Work item
In the material below, find the line that contains "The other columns" and the line that contains "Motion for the", then write out exactly those two lines and everything between them.

───── Data shown ─────

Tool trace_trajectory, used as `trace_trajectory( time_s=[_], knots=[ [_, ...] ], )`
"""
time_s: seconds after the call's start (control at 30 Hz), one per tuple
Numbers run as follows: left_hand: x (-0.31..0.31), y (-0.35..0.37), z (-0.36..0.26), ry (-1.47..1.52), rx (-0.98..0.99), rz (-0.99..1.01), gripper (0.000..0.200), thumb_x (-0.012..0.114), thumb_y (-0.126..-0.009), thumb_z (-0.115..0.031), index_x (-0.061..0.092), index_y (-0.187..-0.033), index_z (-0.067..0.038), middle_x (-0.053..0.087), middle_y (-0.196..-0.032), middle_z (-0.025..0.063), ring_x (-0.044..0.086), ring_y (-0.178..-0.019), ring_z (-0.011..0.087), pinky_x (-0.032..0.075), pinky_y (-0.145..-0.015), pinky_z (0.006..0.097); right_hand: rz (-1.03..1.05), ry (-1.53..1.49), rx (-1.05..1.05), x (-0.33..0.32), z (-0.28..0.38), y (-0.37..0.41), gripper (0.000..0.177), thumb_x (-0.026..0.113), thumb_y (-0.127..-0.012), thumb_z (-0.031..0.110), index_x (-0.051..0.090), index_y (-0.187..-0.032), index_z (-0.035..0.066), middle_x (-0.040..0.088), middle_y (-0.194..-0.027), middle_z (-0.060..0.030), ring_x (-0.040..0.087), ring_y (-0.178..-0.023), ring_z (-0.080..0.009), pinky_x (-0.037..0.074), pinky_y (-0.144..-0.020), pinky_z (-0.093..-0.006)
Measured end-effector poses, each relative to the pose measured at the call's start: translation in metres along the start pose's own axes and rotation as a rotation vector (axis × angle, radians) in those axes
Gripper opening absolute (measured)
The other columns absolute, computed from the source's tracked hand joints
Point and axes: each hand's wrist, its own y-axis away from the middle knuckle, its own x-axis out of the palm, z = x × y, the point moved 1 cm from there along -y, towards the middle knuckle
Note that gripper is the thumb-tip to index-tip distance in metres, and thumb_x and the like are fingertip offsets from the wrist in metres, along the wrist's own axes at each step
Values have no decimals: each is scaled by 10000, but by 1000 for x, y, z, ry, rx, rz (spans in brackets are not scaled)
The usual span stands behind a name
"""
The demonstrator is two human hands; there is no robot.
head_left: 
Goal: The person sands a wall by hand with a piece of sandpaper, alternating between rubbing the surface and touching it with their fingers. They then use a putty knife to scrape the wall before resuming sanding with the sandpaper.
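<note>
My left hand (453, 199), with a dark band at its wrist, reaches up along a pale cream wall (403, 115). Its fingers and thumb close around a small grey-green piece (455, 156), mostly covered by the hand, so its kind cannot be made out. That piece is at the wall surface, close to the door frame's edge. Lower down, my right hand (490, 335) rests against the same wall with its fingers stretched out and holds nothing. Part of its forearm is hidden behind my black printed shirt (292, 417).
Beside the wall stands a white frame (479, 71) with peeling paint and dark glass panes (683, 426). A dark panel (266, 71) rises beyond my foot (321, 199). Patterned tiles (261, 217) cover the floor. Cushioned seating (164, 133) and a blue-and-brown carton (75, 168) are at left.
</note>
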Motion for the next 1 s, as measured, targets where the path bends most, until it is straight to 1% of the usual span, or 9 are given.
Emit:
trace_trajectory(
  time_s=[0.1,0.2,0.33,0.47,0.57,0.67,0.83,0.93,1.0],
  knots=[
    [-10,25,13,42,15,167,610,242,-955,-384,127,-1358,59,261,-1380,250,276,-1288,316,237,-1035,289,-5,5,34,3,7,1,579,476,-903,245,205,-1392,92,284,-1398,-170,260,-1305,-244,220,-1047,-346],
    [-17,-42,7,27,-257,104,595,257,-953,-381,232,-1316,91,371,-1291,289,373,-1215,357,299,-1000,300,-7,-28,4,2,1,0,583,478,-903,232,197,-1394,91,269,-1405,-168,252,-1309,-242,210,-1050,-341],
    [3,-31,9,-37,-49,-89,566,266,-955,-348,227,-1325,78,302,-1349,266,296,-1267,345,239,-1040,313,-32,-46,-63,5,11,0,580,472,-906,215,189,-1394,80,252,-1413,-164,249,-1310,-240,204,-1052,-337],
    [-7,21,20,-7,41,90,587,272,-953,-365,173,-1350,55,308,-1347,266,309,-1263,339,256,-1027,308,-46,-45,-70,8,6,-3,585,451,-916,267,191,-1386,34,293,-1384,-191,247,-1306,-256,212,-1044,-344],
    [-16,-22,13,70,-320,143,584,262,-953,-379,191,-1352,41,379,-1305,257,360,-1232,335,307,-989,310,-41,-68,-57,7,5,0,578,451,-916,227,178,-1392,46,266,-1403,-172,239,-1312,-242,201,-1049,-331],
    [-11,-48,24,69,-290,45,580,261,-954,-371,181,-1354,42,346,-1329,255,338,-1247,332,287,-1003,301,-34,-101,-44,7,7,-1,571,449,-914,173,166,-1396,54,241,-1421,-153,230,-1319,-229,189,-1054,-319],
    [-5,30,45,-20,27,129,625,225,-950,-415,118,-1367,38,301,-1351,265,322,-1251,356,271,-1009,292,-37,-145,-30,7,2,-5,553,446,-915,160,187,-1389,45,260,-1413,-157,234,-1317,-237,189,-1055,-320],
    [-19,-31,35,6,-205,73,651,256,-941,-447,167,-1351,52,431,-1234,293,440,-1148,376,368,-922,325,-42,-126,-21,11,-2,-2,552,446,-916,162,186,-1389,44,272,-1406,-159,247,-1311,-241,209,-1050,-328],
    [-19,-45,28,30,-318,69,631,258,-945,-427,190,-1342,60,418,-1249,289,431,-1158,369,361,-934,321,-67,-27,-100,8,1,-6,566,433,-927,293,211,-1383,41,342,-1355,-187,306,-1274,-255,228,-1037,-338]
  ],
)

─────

Task result
The other columns absolute, computed from the source's tracked hand joints
Point and axes: each hand's wrist, its own y-axis away from the middle knuckle, its own x-axis out of the palm, z = x × y, the point moved 1 cm from there along -y, towards the middle knuckle
Note that gripper is the thumb-tip to index-tip distance in metres, and thumb_x and the like are fingertip offsets from the wrist in metres, along the wrist's own axes at each step
Values have no decimals: each is scaled by 10000, but by 1000 for x, y, z, ry, rx, rz (spans in brackets are not scaled)
The usual span stands behind a name
"""
The demonstrator is two human hands; there is no robot.
head_left: 
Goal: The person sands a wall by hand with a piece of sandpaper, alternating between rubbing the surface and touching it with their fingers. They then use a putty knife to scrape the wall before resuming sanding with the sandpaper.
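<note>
My left hand (453, 199), with a dark band at its wrist, reaches up along a pale cream wall (403, 115). Its fingers and thumb close around a small grey-green piece (455, 156), mostly covered by the hand, so its kind cannot be made out. That piece is at the wall surface, close to the door frame's edge. Lower down, my right hand (490, 335) rests against the same wall with its fingers stretched out and holds nothing. Part of its forearm is hidden behind my black printed shirt (292, 417).
Beside the wall stands a white frame (479, 71) with peeling paint and dark glass panes (683, 426). A dark panel (266, 71) rises beyond my foot (321, 199). Patterned tiles (261, 217) cover the floor. Cushioned seating (164, 133) and a blue-and-brown carton (75, 168) are at left.
</note>
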Motion for the next 1 s, as measured, targets where the path bends most, until it is straight to 1% of the usual span, or 9 are given.

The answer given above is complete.